▶ WORK INSTRUCTION: Only the lines below from the one that contains "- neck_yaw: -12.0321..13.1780" through the one that contains "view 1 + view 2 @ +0" should appear in your answer, exact and without pictures.

▶ EXCERPTED RECORDS:
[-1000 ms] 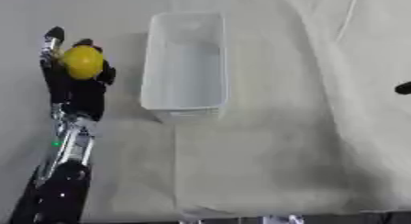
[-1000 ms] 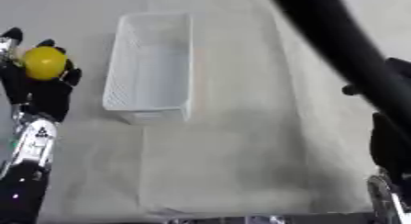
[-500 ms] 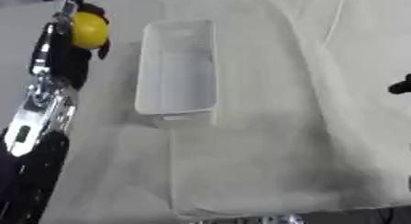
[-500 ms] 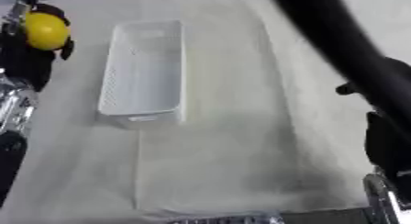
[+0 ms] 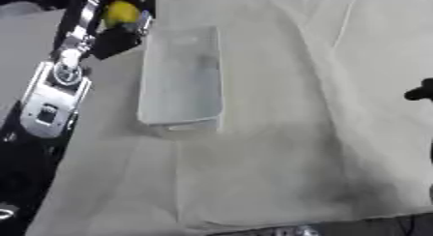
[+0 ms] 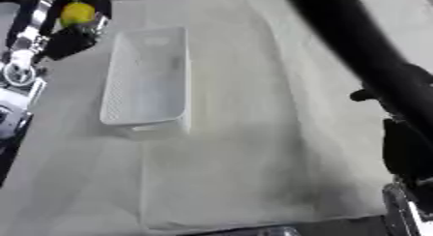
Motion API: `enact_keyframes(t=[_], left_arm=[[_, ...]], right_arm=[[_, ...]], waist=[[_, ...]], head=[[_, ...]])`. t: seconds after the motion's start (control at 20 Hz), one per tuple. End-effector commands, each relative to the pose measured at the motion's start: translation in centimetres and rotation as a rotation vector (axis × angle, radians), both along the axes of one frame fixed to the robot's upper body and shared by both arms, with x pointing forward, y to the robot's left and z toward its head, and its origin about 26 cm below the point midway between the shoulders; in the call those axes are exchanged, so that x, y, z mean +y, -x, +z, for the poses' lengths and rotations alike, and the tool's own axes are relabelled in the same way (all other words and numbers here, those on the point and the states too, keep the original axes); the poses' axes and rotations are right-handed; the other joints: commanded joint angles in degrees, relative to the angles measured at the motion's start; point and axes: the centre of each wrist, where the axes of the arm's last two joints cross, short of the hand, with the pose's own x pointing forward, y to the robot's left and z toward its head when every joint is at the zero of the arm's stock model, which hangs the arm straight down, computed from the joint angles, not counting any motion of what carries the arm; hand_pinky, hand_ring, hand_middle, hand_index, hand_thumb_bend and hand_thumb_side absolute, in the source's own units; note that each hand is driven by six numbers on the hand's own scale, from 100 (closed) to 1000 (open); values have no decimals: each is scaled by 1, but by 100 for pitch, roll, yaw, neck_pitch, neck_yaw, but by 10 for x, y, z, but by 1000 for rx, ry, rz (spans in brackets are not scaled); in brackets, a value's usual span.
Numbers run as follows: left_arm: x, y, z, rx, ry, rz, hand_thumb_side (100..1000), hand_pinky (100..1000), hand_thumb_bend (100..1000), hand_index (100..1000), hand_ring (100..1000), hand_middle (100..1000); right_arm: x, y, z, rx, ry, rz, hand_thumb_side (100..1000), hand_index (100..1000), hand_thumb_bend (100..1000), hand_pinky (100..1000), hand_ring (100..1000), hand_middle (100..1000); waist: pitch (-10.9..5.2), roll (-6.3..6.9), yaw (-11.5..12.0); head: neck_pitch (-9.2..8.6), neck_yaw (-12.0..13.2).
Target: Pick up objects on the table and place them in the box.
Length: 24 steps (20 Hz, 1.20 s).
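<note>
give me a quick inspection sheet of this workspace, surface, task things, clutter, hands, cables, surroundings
surface: table under a creased pale cloth
job's things: white box lying lengthwise, nothing seen inside; yellow round object held up beside the box's far left corner, not yet over it
clutter: nothing seen on the cloth
hands: left hand curled round the yellow object; right hand not made out, only the dark right arm along the right side
cables: nothing seen
surroundings: dark strip past the cloth's near edge
</note>
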Motion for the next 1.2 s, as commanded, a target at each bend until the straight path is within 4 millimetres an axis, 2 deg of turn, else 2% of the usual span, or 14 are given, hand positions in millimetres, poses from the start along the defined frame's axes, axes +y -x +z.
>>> enact_keyframes(t=[0.05, 0.1, 0.2, 0.55, 0.65, 0.7, 0.75, 0.8, 0.85, 0.9, 0.95, 1.05, 1.1, 1.2], left_arm=[[-9, -5, 8, -62, -116, 19, 100, 100, 210, 134, 100, 100], [-12, -7, 7, -72, -150, 25, 100, 100, 334, 137, 100, 100], [-18, -10, 5, -91, -227, 30, 100, 100, 402, 138, 100, 100], [-24, -17, -7, -126, -329, 49, 100, 100, 344, 153, 100, 100], [-23, -18, -8, -140, -335, 63, 100, 100, 261, 170, 100, 100], [-23, -18, -8, -150, -337, 71, 100, 100, 291, 215, 100, 100], [-22, -18, -7, -164, -339, 80, 100, 100, 277, 198, 100, 100], [-22, -18, -8, -173, -342, 84, 100, 100, 247, 350, 216, 232], [-22, -18, -9, -177, -352, 82, 100, 100, 175, 455, 332, 344], [-22, -18, -10, -173, -362, 77, 100, 100, 100, 535, 398, 432], [-21, -19, -12, -163, -379, 75, 100, 131, 100, 595, 451, 490], [-20, -20, -14, -147, -407, 74, 121, 315, 100, 693, 574, 621], [-20, -20, -14, -137, -427, 76, 191, 386, 100, 733, 621, 682], [-19, -20, -14, -121, -474, 86, 415, 545, 100, 835, 743, 781]], right_arm=[[-1, 2, 4, -75, 62, 33, 898, 862, 206, 657, 760, 868], [-1, 2, 4, -75, 62, 34, 898, 862, 205, 657, 759, 868], [-1, 2, 4, -75, 63, 35, 898, 861, 206, 657, 759, 868], [-1, 2, 4, -76, 67, 37, 896, 862, 208, 657, 760, 869], [-1, 1, 4, -74, 70, 39, 895, 862, 209, 658, 761, 869], [-1, 1, 4, -73, 71, 40, 894, 862, 210, 658, 761, 869], [0, 1, 4, -72, 72, 40, 895, 862, 210, 658, 761, 869], [0, 1, 4, -72, 73, 41, 895, 862, 210, 658, 761, 869], [0, 1, 4, -72, 74, 42, 895, 862, 210, 658, 761, 869], [0, 1, 4, -72, 75, 43, 895, 862, 210, 658, 761, 869], [0, 1, 4, -72, 75, 44, 895, 862, 209, 658, 761, 869], [0, 1, 4, -73, 75, 45, 894, 862, 210, 658, 762, 869], [0, 1, 4, -72, 76, 45, 894, 862, 212, 659, 762, 869], [0, 1, 4, -71, 78, 46, 893, 864, 214, 658, 762, 869]], waist=[[-98, -31, -5], [-97, -30, -8], [-95, -27, -19], [-81, -17, -60], [-80, -9, -55], [-80, -5, -52], [-79, -2, -49], [-79, 0, -49], [-78, 1, -52], [-78, 1, -53], [-78, 1, -54], [-76, 0, -53], [-74, -2, -48], [-67, -7, -34]], head=[[-42, -54], [-42, -51], [-42, -39], [-42, -36], [-42, -49], [-42, -57], [-42, -65], [-42, -70], [-42, -74], [-42, -76], [-42, -75], [-42, -71], [-42, -69], [-42, -66]])
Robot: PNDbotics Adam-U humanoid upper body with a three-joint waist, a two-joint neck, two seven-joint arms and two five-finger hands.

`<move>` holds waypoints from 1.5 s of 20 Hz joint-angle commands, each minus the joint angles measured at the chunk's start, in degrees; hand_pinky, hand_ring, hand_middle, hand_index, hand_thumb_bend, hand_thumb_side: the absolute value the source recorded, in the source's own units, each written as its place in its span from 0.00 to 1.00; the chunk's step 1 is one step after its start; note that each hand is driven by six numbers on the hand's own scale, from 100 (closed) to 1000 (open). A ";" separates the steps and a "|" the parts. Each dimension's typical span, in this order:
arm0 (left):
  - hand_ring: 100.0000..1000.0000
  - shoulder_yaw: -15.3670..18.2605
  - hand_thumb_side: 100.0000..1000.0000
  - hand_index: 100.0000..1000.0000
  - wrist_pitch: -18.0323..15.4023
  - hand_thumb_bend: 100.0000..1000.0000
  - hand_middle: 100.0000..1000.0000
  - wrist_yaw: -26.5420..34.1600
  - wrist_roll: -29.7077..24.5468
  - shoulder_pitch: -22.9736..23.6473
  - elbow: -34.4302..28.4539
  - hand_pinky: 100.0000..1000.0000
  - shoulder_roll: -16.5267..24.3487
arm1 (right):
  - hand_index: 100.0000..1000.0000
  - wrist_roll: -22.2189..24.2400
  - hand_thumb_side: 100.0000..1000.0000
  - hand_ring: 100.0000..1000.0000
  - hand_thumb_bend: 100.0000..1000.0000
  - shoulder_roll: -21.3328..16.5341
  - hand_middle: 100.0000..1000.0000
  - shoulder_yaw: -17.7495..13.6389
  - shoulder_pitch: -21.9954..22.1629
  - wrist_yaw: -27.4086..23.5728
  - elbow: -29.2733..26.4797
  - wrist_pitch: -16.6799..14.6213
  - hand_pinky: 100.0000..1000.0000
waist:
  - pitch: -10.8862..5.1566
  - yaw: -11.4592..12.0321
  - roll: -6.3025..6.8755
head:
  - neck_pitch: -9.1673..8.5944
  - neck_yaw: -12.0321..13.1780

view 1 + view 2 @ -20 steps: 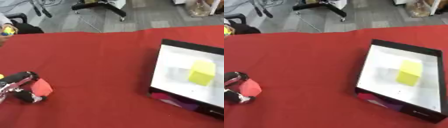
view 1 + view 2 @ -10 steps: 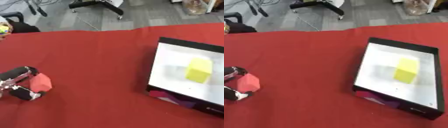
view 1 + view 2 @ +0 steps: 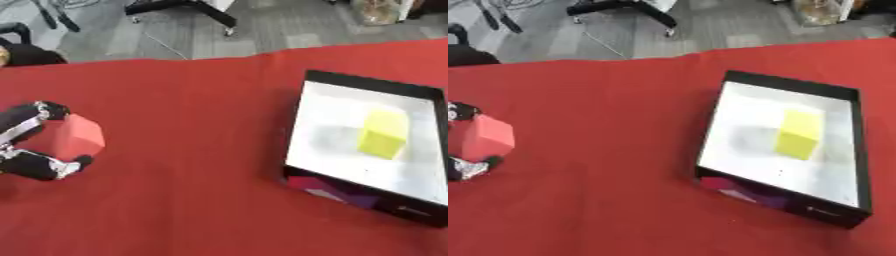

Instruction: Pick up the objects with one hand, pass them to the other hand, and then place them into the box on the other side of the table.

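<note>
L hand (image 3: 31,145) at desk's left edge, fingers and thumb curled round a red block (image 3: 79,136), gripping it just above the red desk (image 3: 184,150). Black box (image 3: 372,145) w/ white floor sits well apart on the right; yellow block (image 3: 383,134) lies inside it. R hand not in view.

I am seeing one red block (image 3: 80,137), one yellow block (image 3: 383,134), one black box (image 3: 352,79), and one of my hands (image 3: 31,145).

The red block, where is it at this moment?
At the table's left side in the left eye view, the red block sits between the left hand's fingers.
</note>
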 commanded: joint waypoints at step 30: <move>0.68 -5.37 0.25 0.53 -14.37 0.00 0.46 7.13 1.42 -7.41 0.15 1.00 -16.33 | 1.00 19.06 0.01 1.00 0.00 19.94 1.00 16.60 -14.41 23.64 12.22 -3.04 0.90 | -0.92 0.94 -2.77 | 0.00 -11.65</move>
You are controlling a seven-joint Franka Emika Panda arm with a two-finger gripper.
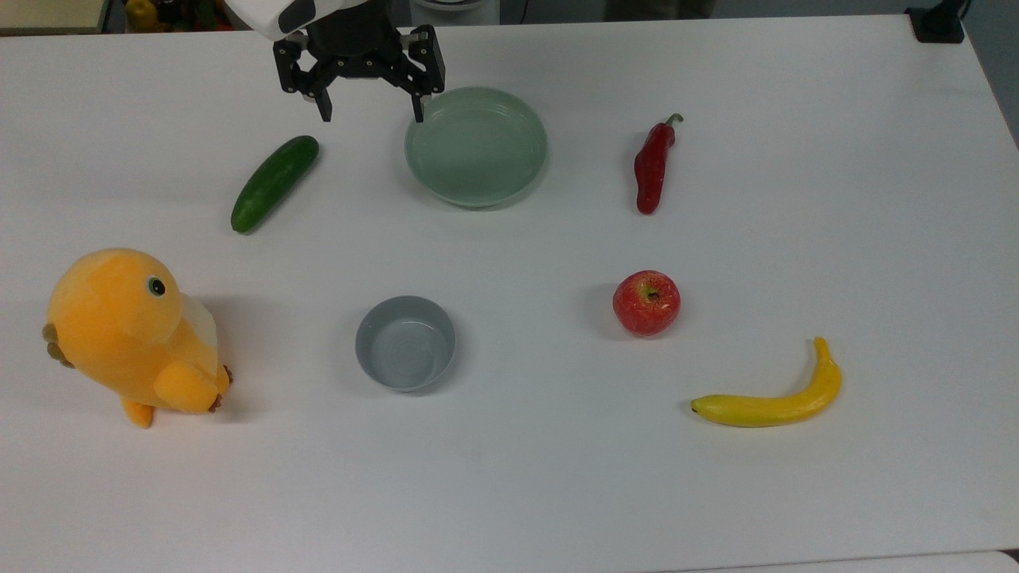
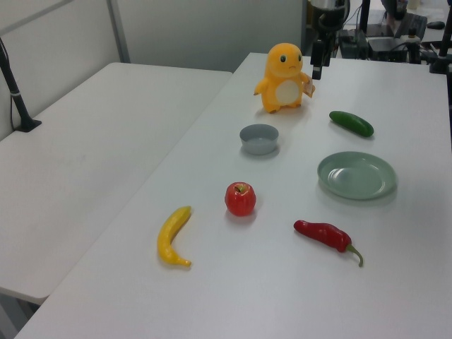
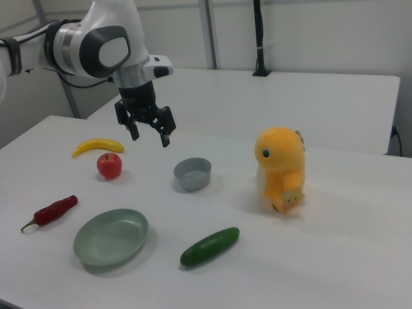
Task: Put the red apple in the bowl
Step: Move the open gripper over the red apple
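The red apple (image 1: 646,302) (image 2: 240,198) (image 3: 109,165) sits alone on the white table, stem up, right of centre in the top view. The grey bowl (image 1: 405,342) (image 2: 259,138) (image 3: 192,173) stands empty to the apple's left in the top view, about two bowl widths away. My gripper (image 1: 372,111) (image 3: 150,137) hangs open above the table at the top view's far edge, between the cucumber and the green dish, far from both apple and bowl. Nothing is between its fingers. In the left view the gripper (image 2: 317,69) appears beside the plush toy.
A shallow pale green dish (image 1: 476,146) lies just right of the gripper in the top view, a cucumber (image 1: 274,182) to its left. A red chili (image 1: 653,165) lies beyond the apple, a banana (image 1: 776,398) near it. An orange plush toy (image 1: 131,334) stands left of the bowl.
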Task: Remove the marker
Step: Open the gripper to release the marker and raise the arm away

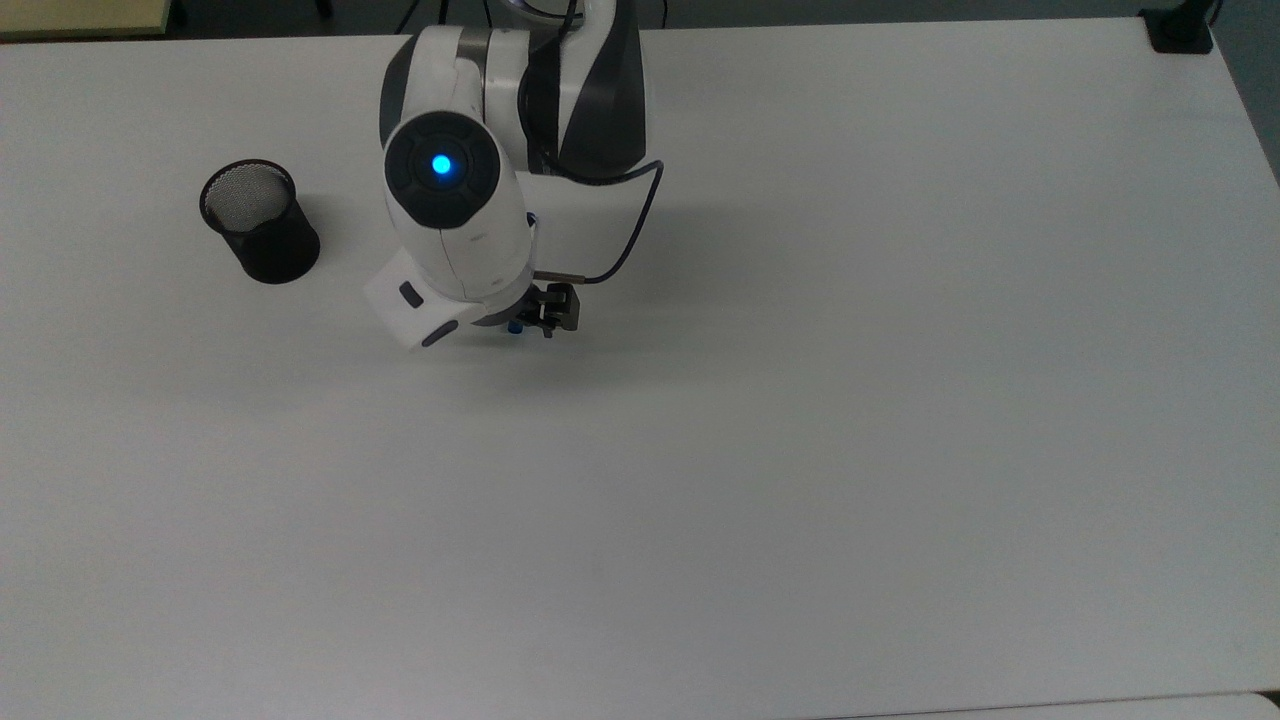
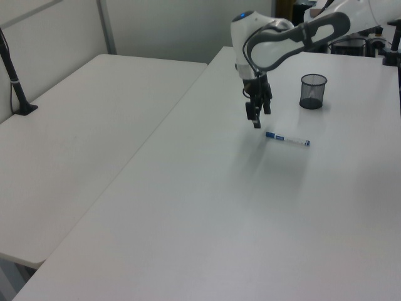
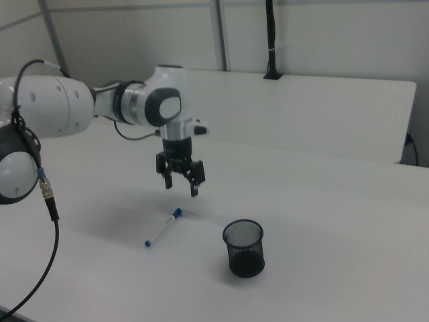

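Note:
The marker lies flat on the white table, white barrel with a blue cap. In the right view the marker rests left of the black mesh cup, apart from it. My gripper hangs open just above the marker's capped end, holding nothing. From the left view the gripper is up and to the left of the marker, with the cup further back. In the top view the arm covers most of the marker; a blue bit of the marker peeks out beside the gripper. The cup stands empty.
A second white table adjoins on the left view's left, with a black clamped post. A black clamp sits at the top view's top right corner. A cable loops off the wrist.

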Motion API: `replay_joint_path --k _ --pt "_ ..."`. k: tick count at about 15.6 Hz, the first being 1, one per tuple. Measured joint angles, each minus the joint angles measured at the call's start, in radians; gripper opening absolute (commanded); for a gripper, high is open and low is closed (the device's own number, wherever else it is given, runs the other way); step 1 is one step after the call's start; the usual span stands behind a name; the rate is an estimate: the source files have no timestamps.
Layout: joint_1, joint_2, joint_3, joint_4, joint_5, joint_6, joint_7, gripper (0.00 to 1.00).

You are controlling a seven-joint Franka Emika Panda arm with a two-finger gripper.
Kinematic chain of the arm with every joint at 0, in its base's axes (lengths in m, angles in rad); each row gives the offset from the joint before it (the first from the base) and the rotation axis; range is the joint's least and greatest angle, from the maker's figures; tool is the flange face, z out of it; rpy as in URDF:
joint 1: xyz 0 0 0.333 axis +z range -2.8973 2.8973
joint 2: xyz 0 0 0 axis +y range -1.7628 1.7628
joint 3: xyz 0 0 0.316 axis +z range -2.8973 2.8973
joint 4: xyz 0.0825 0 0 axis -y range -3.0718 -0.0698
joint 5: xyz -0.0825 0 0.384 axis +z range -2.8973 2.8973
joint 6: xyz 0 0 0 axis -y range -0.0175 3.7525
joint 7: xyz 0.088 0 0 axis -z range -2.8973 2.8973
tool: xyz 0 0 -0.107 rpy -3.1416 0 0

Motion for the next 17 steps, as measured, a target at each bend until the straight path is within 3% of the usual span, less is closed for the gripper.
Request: replay_joint_path --k 5,11,17 --pt "-0.028 -0.195 -0.008 -0.021 -0.001 -0.008 0.025 1.0" --pt "-0.062 -0.484 -0.009 -0.181 -0.03 -0.117 0.025 1.0" --pt "-0.062 -0.536 -0.02 -0.211 -0.031 -0.153 0.023 1.0"
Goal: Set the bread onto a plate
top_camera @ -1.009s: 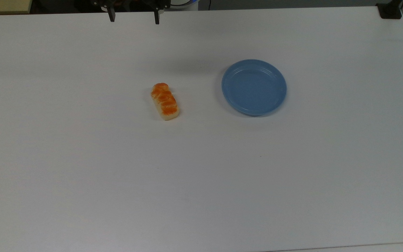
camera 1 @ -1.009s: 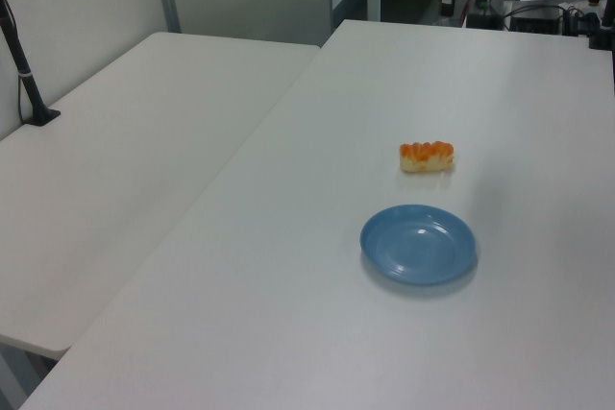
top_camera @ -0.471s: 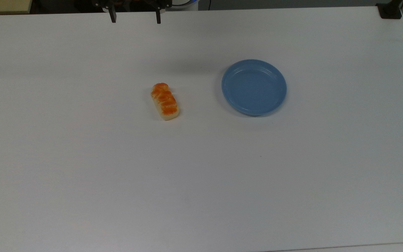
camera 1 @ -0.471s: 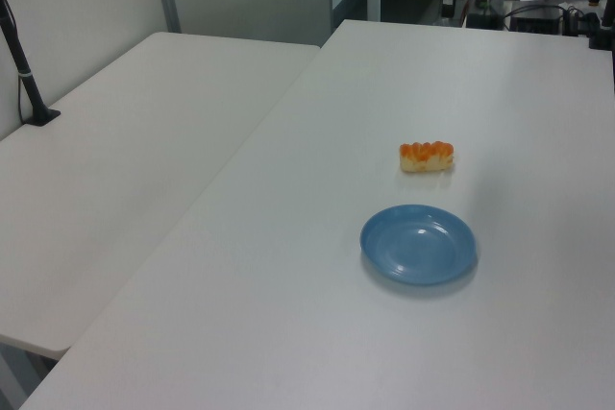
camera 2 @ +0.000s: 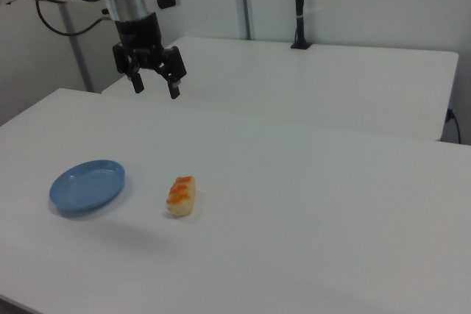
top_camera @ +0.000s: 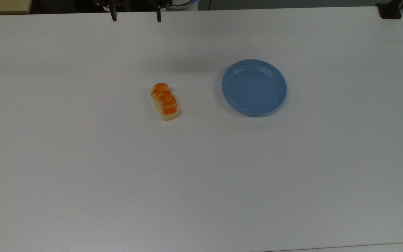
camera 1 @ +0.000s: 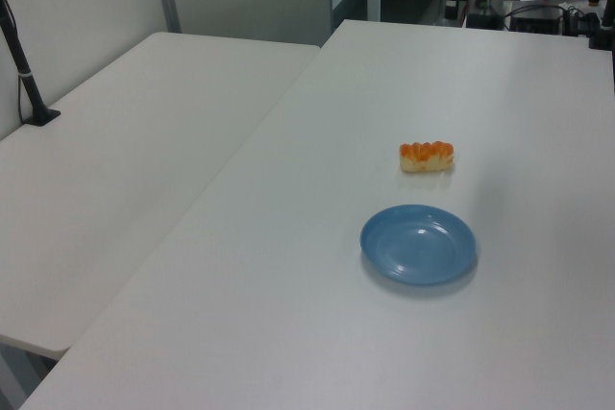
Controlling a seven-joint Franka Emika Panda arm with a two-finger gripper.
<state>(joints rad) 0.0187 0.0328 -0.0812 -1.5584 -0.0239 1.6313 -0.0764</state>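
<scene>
The bread lies flat on the white table, a small cream loaf with an orange-brown lumpy top; it also shows as the bread and the bread. The light-blue plate sits apart from it, to the top view's right, with nothing on it; I also see the plate and the plate. My gripper hangs high above the table, open with nothing between its fingers. In the top view the gripper is at the upper edge, well beyond the bread.
A second white table adjoins at the left view's left. A black post with a clamp base stands on it. Another black clamp sits at the table's corner at the top view's upper right.
The gripper has drifted slightly toward the top view's upper edge, rising away from the table. The bread and plate have not moved.
</scene>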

▶ RESULT:
  - neck_yaw: -12.0321..13.1780

view 1 + view 2 @ -20 steps: 
view 1 + view 2 @ -10 steps: 
view 1 + view 2 @ +0 steps: 

The response to this exercise is now complete.